El Ministerio de Salud Pública y Asistencia Social de Guatemala publicó, a través del Departamento de Regulación y Control de Alimentos (DRCA), la Norma Técnica 001-2022, para la evaluación y obtención de registro sanitario de suplementos y complementos alimenticios para la población a partir de los tres años de edad. Por otro lado, también publicó la Norma Técnica 14-2022 Versión 2, que regula las condiciones mediante las cuales el departamento otorgará el registro sanitario de suplementos dietéticos. Ambas normativas entrarán en vigencia el 24 de septiembre de 2022.
Registro sanitario de suplementos y complementos alimenticios
La norma establece las condiciones y los requisitos para la obtención del registro sanitario de referencia y la posterior vigilancia en el mercado de suplementos alimenticios y complementos alimenticios. Alcanza a suplementos alimenticios importados por personas físicas o jurídicas, y excluye medicamentos, y cualquier producto que dentro de su formulación declare excipientes.
Entre los requisitos que se precisan para solicitar el registro sanitario se detallan la fórmula cualitativa y cuantitativa del producto, y la Ficha Técnica del producto con su nombre, contenido neto, listado de ingredientes, uso esperado, características nutricionales, vida útil y condiciones de almacenamiento. Asimismo, se deberá presentar expediente original y copia, y cantidad de muestras establecidas por el Laboratorio Nacional de Salud, con su número de lote y fecha de vencimiento.
Por otro lado, la normativa establece los requisitos y condiciones que tendrán que cumplir los etiquetados, con las advertencias e instrucciones pertinentes para su consumo, y aclarando que no posee propiedades terapéuticas, entre otras. A tal efecto la norma otorga a las empresas un plazo de 11 meses a partir de la vigencia de la norma, para agotar el inventario de etiquetas de los productos que no cumplan con las disposiciones contenidas en la misma.

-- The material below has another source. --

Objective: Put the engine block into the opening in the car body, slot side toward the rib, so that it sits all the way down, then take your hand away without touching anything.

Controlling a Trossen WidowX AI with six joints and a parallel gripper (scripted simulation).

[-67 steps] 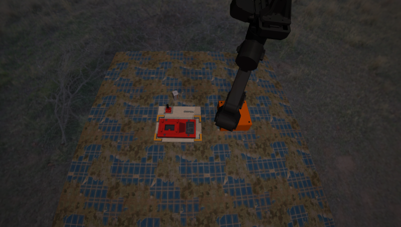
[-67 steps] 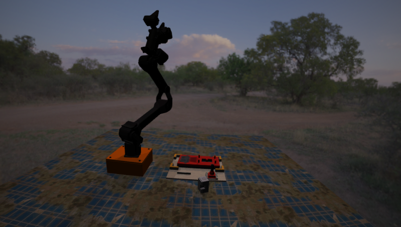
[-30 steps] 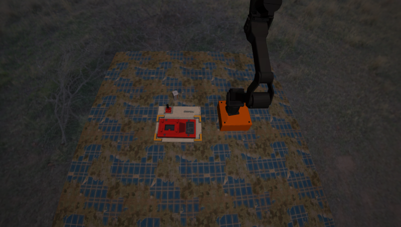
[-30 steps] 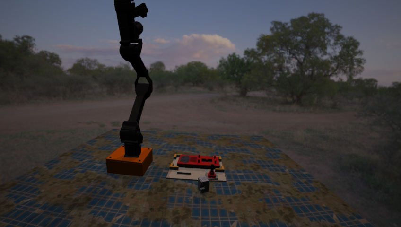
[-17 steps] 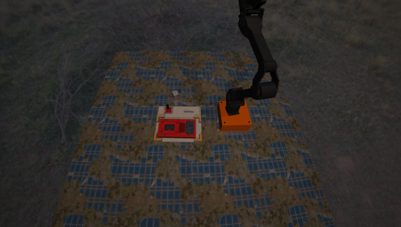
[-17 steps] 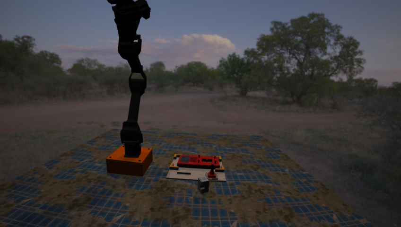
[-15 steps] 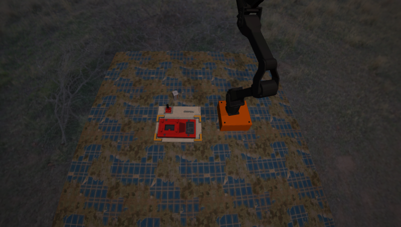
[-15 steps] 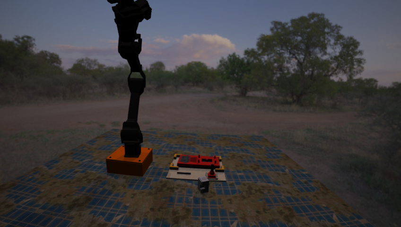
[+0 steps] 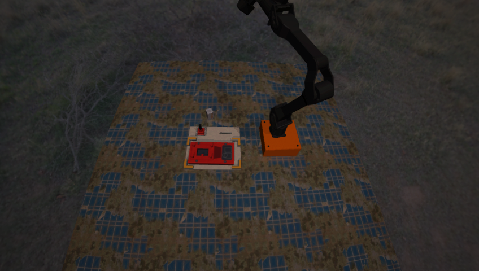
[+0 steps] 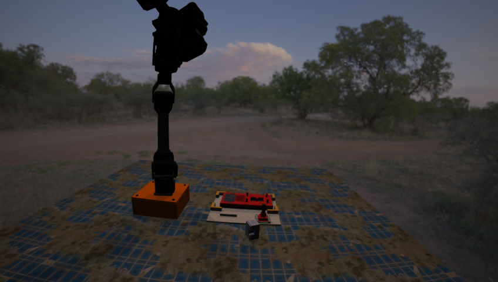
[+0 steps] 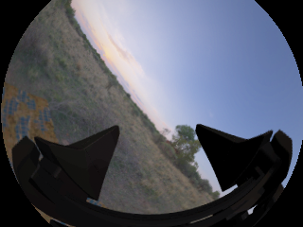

Registro sanitario de suplementos dietéticos
Aplica a suplementos importados por personas individuales o jurídicas y establece que el registro sanitario tendrá una vigencia de 5 años. Asimismo, establece que, para su otorgamiento, el producto debe presentar advertencias y modo de uso, el nombre no puede sugerir uso terapéutico ni declarar concentración terapéutica por forma unitaria, y no debe confundirse con otras marcas previamente utilizadas para otros productos.

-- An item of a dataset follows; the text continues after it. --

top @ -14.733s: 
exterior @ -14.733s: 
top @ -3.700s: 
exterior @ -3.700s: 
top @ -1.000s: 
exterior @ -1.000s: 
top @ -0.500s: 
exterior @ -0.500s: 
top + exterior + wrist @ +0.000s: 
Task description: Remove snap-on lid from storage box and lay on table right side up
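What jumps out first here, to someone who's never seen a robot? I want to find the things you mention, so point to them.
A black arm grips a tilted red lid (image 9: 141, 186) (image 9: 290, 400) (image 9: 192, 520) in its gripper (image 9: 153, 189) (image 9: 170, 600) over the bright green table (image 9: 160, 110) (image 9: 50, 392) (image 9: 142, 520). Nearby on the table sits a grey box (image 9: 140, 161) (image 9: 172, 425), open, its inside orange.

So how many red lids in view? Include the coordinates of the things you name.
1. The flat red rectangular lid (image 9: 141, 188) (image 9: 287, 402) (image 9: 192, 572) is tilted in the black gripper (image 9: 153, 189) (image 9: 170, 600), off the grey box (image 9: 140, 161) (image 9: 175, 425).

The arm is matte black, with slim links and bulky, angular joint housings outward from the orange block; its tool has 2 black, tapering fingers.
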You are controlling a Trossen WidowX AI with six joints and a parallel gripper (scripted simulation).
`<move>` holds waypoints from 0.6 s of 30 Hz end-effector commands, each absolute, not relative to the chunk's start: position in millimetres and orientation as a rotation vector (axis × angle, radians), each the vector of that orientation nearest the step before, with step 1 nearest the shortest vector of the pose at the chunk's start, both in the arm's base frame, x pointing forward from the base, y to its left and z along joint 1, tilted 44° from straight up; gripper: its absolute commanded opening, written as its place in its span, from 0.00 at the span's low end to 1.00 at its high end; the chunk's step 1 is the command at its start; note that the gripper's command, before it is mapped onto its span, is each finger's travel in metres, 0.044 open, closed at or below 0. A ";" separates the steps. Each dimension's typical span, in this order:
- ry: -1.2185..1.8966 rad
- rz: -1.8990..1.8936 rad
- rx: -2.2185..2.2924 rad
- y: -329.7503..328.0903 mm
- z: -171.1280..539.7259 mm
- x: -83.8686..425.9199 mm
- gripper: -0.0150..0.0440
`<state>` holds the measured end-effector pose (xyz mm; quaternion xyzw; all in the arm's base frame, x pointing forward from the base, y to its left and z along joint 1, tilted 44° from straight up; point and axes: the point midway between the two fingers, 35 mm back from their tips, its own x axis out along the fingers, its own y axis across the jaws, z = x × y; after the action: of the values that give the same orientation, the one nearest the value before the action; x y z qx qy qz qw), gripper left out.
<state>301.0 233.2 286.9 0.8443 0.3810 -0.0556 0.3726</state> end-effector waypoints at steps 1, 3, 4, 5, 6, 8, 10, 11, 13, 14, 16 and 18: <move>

Por otro lado, entre los requisitos que se precisan para solicitar el registro sanitario se detallan la boleta de pago por derecho de trámite, la fórmula cuali-cuantitativa por forma unitaria; el Certificado de Libre Venta (CLV) emitido por Autoridad Competente del país de origen o Certificado de Buenas Prácticas de Manufactura cuando no haya CLV o equivalente; y etiquetado primario y secundario, con sus respectivos requerimientos.